AIM OF THE TASK => Write out again each line of the material below, unchanged, from the first one to the line that holds "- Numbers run".

DATA SECTION =>
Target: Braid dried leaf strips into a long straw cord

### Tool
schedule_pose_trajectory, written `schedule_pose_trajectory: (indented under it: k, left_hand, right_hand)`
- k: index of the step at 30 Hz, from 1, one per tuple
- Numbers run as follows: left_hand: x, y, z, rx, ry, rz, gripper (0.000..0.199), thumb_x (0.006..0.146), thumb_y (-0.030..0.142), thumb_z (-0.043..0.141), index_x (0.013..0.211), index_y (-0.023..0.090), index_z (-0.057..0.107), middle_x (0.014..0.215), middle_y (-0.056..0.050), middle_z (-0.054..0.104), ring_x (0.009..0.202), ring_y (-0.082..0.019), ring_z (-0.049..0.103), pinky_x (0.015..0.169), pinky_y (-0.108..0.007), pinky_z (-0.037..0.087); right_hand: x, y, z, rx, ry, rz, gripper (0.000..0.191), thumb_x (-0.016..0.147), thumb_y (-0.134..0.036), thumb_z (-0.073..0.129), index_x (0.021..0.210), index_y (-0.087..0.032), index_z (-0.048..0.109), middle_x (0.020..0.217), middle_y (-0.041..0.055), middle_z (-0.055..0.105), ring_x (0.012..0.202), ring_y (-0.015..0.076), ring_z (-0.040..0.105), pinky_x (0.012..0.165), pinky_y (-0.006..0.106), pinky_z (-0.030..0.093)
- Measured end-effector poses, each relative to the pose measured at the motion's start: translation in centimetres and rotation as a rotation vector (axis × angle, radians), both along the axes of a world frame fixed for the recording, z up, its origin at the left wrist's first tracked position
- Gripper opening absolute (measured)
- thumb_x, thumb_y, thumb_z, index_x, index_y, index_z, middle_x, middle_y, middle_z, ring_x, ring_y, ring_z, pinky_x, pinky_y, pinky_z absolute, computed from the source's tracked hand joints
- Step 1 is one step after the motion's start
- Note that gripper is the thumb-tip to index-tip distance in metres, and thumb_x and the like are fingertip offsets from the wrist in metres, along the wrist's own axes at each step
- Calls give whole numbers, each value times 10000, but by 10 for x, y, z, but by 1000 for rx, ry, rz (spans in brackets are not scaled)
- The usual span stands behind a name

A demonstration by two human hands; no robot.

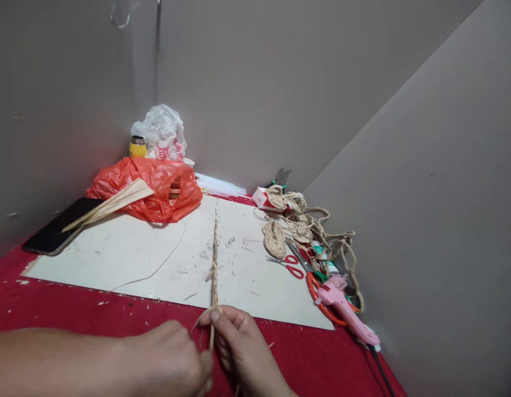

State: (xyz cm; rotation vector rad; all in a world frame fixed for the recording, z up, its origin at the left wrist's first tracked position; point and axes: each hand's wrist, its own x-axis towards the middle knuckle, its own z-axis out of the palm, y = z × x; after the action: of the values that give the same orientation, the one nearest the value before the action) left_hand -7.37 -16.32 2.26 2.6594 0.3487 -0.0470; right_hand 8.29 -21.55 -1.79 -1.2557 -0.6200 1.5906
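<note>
One braid point(215, 259), white board point(135, 242), grey walls point(259, 82)

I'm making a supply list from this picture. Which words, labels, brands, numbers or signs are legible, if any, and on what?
No text can be read with certainty.
White plastic bag: red printed marks, seemingly characters, too blurred and creased to read.
Red-and-white box: partly covered; no lettering legible.
Pink glue gun: no brand or number legible.
</note>
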Motion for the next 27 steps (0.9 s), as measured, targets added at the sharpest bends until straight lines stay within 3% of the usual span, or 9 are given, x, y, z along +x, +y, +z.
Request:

ANSWER SECTION =>
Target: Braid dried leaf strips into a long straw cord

### Tool
schedule_pose_trajectory, written `schedule_pose_trajectory: (indented under it: k, left_hand, right_hand)`
- k: index of the step at 30 Hz, from 1, one per tuple
- Numbers run as follows: left_hand: x, y, z, rx, ry, rz, gripper (0.000..0.199), thumb_x (0.006..0.146), thumb_y (-0.030..0.142), thumb_z (-0.043..0.141), index_x (0.013..0.211), index_y (-0.023..0.090), index_z (-0.057..0.107), middle_x (0.014..0.215), middle_y (-0.056..0.050), middle_z (-0.054..0.104), ring_x (0.009..0.202), ring_y (-0.082..0.019), ring_z (-0.049..0.103), pinky_x (0.015..0.169), pinky_y (-0.108..0.007), pinky_z (-0.037..0.087); right_hand: x, y, z, rx, ry, rz, gripper (0.000..0.191), thumb_x (-0.016..0.147), thumb_y (-0.134..0.036), thumb_z (-0.073..0.129), index_x (0.021..0.210), index_y (-0.087..0.032), index_z (-0.048..0.109), middle_x (0.020..0.217), middle_y (-0.041..0.055), middle_z (-0.055..0.105), ring_x (0.012..0.202), ring_y (-0.015..0.076), ring_z (-0.040..0.105), pinky_x (0.012..0.165), pinky_y (-0.006..0.106), pinky_z (-0.030..0.093)

The output has nothing more to it.